WHAT GOES INTO YOUR BUSINESS CREDIT SCORE?

Just like a personal credit score, a business credit score measures the level of risk you pose for a lender. Unlike personal credit scores, most of which adhere to the FICO model, business credit scores don’t follow an industry standard.

The three major bureaus — Dun & Bradstreet, Equifax and Experian — use different methods to compile and monitor business credit scores. Each calculates its scores according to different criteria and uses different number ranges. Here’s an overview:

Dun & Bradstreet uses a proprietary Paydex score that is based on payment data. You can develop a respectable score by establishing credit with suppliers you are likely to have an ongoing relationship with. That way, you can build and maintain credit, assuming you pay your suppliers on time — and the earlier the better, as the highest rating is reserved for businesses that pay 30 days earlier than terms demand.

Equifax uses three assessments to rate businesses: a payment index examines your payment history, a credit risk score evaluates the likelihood your business will become severely delinquent, and a business failure score measures the chance your business will close.

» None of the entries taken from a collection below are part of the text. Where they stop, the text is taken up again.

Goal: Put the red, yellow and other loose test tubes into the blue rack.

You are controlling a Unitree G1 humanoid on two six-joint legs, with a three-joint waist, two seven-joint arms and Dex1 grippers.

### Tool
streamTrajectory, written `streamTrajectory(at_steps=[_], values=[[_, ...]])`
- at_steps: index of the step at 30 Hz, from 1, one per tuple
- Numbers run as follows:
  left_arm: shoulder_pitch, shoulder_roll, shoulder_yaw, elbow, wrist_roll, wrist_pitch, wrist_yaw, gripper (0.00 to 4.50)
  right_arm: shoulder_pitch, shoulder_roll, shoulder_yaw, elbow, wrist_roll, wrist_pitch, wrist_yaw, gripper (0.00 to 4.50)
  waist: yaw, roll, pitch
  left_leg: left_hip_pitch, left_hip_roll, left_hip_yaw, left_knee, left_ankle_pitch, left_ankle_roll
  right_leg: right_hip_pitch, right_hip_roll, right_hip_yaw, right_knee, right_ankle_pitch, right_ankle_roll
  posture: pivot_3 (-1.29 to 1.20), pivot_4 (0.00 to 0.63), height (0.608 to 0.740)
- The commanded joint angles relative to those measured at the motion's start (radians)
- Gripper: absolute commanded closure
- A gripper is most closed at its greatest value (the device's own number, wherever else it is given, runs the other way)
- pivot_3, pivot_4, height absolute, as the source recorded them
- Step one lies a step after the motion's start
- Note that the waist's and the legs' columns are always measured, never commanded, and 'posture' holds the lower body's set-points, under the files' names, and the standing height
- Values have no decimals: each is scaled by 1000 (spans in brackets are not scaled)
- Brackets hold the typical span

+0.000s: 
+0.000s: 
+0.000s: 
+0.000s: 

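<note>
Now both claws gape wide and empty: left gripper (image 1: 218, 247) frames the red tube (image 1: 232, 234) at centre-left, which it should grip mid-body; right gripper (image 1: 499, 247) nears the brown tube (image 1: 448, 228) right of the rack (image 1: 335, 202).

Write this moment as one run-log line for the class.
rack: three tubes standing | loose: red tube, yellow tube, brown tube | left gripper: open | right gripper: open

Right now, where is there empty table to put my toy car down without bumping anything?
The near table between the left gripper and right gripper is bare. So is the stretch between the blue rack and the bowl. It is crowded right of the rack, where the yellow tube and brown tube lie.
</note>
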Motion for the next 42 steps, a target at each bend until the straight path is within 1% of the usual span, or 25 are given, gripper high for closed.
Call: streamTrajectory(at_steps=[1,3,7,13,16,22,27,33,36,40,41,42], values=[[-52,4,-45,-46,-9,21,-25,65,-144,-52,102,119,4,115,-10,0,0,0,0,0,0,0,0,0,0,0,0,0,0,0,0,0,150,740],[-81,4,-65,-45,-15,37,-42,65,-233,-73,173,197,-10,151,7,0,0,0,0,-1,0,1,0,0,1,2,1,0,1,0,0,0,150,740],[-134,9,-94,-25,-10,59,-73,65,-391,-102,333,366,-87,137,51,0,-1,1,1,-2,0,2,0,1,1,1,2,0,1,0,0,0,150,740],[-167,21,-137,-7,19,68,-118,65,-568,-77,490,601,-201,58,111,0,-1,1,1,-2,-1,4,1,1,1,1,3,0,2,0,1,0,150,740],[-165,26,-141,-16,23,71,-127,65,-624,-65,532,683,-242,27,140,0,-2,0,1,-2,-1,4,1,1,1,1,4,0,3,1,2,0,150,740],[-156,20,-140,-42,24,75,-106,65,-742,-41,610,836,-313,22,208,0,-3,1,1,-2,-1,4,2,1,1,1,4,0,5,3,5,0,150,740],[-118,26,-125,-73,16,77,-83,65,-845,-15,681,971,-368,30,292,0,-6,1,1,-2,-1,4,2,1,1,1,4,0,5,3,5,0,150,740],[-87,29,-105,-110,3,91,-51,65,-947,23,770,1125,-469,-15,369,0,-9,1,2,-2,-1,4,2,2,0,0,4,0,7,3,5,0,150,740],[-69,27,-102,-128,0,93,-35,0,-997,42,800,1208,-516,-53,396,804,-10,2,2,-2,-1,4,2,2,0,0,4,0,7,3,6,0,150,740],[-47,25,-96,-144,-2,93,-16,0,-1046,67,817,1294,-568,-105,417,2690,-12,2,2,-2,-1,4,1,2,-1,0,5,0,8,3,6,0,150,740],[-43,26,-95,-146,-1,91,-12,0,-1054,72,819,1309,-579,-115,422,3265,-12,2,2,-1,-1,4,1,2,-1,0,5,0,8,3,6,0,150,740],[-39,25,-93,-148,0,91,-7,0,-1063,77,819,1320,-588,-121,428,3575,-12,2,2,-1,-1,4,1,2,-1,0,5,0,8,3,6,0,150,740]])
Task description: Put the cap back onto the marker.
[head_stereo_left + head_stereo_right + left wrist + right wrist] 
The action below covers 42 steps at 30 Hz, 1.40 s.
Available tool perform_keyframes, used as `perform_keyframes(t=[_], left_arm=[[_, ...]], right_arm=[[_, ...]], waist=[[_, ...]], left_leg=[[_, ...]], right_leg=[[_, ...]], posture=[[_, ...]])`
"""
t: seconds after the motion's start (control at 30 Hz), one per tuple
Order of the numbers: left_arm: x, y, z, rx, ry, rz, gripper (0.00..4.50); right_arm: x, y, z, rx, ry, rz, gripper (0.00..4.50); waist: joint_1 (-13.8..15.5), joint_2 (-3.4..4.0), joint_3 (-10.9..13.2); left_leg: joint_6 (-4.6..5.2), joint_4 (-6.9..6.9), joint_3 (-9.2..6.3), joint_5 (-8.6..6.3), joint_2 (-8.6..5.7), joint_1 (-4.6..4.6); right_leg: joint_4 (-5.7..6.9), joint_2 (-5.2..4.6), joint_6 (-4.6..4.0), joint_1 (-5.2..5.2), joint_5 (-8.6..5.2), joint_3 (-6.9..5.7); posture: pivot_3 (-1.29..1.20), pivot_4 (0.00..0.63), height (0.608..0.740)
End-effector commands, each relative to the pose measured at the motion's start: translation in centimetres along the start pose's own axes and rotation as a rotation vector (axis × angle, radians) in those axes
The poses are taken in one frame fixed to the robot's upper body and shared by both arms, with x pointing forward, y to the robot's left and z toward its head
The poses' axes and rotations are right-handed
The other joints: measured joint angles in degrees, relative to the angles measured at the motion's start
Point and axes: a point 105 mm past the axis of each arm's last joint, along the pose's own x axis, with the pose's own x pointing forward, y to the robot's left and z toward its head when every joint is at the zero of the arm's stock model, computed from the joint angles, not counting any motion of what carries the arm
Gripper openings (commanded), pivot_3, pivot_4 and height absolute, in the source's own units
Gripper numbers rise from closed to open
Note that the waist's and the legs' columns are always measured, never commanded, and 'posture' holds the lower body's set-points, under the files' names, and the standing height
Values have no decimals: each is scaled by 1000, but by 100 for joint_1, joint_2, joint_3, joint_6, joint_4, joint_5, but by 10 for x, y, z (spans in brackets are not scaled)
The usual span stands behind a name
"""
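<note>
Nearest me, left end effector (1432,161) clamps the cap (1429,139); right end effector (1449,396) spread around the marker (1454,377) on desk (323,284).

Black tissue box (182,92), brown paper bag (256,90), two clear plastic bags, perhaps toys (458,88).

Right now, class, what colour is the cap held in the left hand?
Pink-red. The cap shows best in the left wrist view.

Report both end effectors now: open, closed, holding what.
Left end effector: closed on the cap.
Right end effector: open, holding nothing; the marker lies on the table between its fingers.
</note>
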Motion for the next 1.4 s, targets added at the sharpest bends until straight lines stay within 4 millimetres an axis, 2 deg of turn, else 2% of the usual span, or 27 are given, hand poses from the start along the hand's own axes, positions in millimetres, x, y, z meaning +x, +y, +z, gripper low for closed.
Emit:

In addition to examining credit history, Experian calculates its score by checking public records for liens, judgments and bankruptcies. It also considers demographic information, including how long you’ve been in business, the kind of business you’re in and the size of your business.

Unlike a personal credit report, which you can get for free, you have to pay between $35 and $100 to see your company’s credit report. It’s worth it, though, to see if you need to take steps to improve your score.

MANAGE YOUR BUSINESS CREDIT SCORE

Regardless of a particular bureau’s approach, you can take steps to beef up your business’s score.

Establish a business credit history. You probably had to start your business using personal funds and credit. As soon as you can, separate your business expenses from your personal finances. Open a commercial bank account and put your company’s bills and account in the company’s name.

Pay your bills on time. This is the most important thing you can do to boost your score. It’s the best way to prove you are not a risk to lenders or vendors.

Understand all the factors in your score. Payment history is not all that matters. Much more is involved, including the age, size and type of the business and how close to your credit limit you are.

Make sure the information in the credit reports is accurate. Monitor your reports, checking for and addressing errors and updating information as your business develops, because changes in things such as your company’s location, staff size and revenue can affect your score.

Examine the credit of your customers and vendors. The more creditworthy the people you do business with, the more smoothly your business will run and the less likely some problem with an account will ripple through and end up dinging your score.

Taking steps now to improve your business credit score is a smart idea. The better your company’s credit, the more favorable terms you’re likely to get from vendors and lenders. And should you face hard times, it can be tough to get small-business loans with bad credit.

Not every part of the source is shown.